[llvm] ef89e3e - [VPlan] Collect ephemeral values for VPlan.
Florian Hahn via llvm-commits
llvm-commits at lists.llvm.org
Tue Jul 9 13:35:06 PDT 2024
Author: Florian Hahn
Date: 2024-07-09T21:34:49+01:00
New Revision: ef89e3efa99ddb7d0dd2bd7ab0809a51ac685a4f
URL: https://github.com/llvm/llvm-project/commit/ef89e3efa99ddb7d0dd2bd7ab0809a51ac685a4f
DIFF: https://github.com/llvm/llvm-project/commit/ef89e3efa99ddb7d0dd2bd7ab0809a51ac685a4f.diff
LOG: [VPlan] Collect ephemeral values for VPlan.

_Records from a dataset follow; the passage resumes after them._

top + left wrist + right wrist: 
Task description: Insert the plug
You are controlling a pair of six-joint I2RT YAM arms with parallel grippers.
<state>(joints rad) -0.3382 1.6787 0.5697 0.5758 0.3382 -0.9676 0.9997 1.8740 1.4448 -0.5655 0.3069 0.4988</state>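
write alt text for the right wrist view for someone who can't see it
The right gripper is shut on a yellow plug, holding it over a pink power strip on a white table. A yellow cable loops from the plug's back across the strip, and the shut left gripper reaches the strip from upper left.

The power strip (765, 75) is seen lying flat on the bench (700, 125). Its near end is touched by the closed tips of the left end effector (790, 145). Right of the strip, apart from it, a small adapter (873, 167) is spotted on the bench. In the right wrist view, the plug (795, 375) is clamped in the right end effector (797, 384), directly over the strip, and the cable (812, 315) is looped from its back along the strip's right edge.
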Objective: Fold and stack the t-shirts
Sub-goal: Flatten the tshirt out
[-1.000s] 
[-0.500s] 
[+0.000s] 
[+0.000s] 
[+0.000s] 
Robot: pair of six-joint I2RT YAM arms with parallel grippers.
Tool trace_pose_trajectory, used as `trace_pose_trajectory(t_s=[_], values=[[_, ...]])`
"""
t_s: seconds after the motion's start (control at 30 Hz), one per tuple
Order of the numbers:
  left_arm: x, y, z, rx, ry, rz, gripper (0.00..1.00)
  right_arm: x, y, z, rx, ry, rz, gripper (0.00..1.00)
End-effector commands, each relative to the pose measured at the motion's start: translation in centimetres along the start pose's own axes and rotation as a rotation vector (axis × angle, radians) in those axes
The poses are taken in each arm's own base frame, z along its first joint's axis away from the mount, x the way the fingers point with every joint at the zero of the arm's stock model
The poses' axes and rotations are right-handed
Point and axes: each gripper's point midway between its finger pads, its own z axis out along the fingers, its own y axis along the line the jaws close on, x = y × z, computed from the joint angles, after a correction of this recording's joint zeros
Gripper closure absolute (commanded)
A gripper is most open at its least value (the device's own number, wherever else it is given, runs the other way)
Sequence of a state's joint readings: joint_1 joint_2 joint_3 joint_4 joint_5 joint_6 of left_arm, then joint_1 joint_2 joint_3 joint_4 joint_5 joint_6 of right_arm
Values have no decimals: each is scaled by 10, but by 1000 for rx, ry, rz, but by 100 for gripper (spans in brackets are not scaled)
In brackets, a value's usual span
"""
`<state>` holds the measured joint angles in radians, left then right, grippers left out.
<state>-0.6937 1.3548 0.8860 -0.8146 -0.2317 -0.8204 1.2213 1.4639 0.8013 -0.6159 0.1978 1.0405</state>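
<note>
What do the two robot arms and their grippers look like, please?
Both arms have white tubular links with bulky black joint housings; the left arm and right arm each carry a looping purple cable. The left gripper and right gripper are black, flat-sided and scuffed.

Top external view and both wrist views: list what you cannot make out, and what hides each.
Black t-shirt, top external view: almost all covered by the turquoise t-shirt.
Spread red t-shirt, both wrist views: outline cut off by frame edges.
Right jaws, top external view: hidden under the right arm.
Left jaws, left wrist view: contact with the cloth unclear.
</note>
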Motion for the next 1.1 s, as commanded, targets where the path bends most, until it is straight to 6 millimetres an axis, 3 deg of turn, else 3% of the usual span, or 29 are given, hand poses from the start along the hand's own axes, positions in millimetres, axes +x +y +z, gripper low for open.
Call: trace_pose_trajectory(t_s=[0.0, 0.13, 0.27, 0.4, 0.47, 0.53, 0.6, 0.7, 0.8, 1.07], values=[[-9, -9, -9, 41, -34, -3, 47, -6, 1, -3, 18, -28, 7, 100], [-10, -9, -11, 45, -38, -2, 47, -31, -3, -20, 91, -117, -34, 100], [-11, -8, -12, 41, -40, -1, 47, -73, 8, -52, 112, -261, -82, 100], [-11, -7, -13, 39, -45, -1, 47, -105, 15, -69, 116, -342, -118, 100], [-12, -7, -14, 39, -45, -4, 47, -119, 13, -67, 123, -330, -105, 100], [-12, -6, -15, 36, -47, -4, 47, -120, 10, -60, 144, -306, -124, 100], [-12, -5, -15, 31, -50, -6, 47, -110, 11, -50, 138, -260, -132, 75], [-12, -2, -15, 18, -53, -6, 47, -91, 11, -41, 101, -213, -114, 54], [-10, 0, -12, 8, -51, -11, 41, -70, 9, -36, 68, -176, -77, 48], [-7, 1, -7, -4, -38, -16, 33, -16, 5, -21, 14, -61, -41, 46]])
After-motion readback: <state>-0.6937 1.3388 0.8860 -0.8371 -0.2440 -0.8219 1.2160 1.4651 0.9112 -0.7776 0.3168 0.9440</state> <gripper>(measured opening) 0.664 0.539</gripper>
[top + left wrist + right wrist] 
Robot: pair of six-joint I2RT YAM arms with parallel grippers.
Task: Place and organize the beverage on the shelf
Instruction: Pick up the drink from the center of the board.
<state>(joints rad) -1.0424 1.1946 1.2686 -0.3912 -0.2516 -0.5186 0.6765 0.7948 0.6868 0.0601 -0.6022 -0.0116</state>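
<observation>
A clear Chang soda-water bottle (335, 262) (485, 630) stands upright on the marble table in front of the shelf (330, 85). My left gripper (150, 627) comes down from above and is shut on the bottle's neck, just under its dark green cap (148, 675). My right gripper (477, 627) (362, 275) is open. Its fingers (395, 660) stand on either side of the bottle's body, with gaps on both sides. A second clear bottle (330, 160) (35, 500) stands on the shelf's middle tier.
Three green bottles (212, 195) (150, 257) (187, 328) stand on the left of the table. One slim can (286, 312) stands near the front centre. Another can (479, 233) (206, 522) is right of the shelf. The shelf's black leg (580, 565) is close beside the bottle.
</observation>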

Port collectEphemeralValues to VPlan as collectEphemeralRecipesForVPlan,
use it in willGenerateVectors. This fixes a regression caused by
29b8b72117 for loops where the only vector values are ephemeral.
Added:
Modified:
llvm/lib/Transforms/Vectorize/LoopVectorize.cpp
llvm/lib/Transforms/Vectorize/VPlanAnalysis.cpp
llvm/lib/Transforms/Vectorize/VPlanAnalysis.h
llvm/test/Transforms/LoopVectorize/X86/ephemeral-recipes.ll
Removed:
################################################################################
diff --git a/llvm/lib/Transforms/Vectorize/LoopVectorize.cpp b/llvm/lib/Transforms/Vectorize/LoopVectorize.cpp
index 631f89b1225cb..9749f3db76489 100644
--- a/llvm/lib/Transforms/Vectorize/LoopVectorize.cpp
+++ b/llvm/lib/Transforms/Vectorize/LoopVectorize.cpp
@@ -4790,11 +4790,15 @@ static bool willGenerateVectors(VPlan &Plan, ElementCount VF,
assert(VF.isVector() && "Checking a scalar VF?");
VPTypeAnalysis TypeInfo(Plan.getCanonicalIV()->getScalarType(),
Plan.getCanonicalIV()->getScalarType()->getContext());
+ DenseSet<VPRecipeBase *> EphemeralRecipes;
+ collectEphemeralRecipesForVPlan(Plan, EphemeralRecipes);
// Set of already visited types.
DenseSet<Type *> Visited;
for (VPBasicBlock *VPBB : VPBlockUtils::blocksOnly<VPBasicBlock>(
vp_depth_first_shallow(Plan.getVectorLoopRegion()->getEntry()))) {
for (VPRecipeBase &R : *VPBB) {
+ if (EphemeralRecipes.contains(&R))
+ continue;
// Continue early if the recipe is considered to not produce a vector
// result. Note that this includes VPInstruction where some opcodes may
// produce a vector, to preserve existing behavior as VPInstructions model
diff --git a/llvm/lib/Transforms/Vectorize/VPlanAnalysis.cpp b/llvm/lib/Transforms/Vectorize/VPlanAnalysis.cpp
index c4b096d653158..36d52b255232a 100644
--- a/llvm/lib/Transforms/Vectorize/VPlanAnalysis.cpp
+++ b/llvm/lib/Transforms/Vectorize/VPlanAnalysis.cpp
@@ -8,8 +8,10 @@
#include "VPlanAnalysis.h"
#include "VPlan.h"
+#include "VPlanCFG.h"
#include "llvm/ADT/TypeSwitch.h"
#include "llvm/IR/Instruction.h"
+#include "llvm/IR/PatternMatch.h"
using namespace llvm;
@@ -278,3 +280,39 @@ Type *VPTypeAnalysis::inferScalarType(const VPValue *V) {
CachedTypes[V] = ResultTy;
return ResultTy;
}
+
+void llvm::collectEphemeralRecipesForVPlan(
+ VPlan &Plan, DenseSet<VPRecipeBase *> &EphRecipes) {
+ // First, collect seed recipes which are operands of assumes.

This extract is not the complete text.